#### [Task description]
In your copy, include every line of the listing below exactly but none of the pictures.

#### [Supplied data]
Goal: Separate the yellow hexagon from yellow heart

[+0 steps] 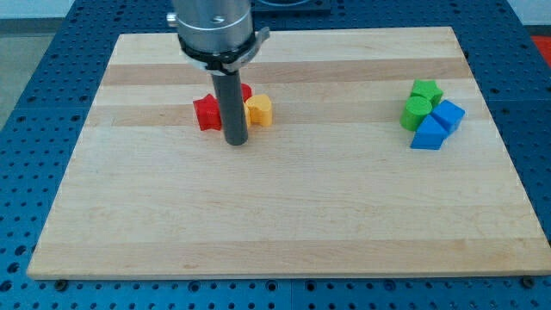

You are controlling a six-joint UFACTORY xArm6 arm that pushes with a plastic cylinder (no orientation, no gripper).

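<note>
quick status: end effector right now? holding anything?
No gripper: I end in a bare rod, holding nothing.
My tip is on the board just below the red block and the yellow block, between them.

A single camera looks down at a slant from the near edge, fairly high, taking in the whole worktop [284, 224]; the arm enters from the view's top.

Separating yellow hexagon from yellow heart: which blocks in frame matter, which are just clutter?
Job:
- yellow block, shape unclear; only one yellow shows, a second may be hidden behind the rod
- my tip, just below and left of the yellow block

Clutter:
- red star-like block
- red block behind the rod
- two green blocks
- two blue blocks
- wooden board
</note>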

#### [Answer for the task]
Goal: Separate the yellow hexagon from yellow heart

[+0 steps] 

You are controlling a six-joint UFACTORY xArm6 arm that pushes with a plastic cylinder (no orientation, no gripper).

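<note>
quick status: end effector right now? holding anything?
No gripper: I end in a bare rod, holding nothing.
My tip is on the board just below the red block and the yellow block, between them.

A single camera looks down at a slant from the near edge, fairly high, taking in the whole worktop [284, 224]; the arm enters from the view's top.

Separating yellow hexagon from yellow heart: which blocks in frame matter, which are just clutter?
Job:
- yellow block, shape unclear; only one yellow shows, a second may be hidden behind the rod
- my tip, just below and left of the yellow block

Clutter:
- red star-like block
- red block behind the rod
- two green blocks
- two blue blocks
- wooden board
</note>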

Work on the answer is now done.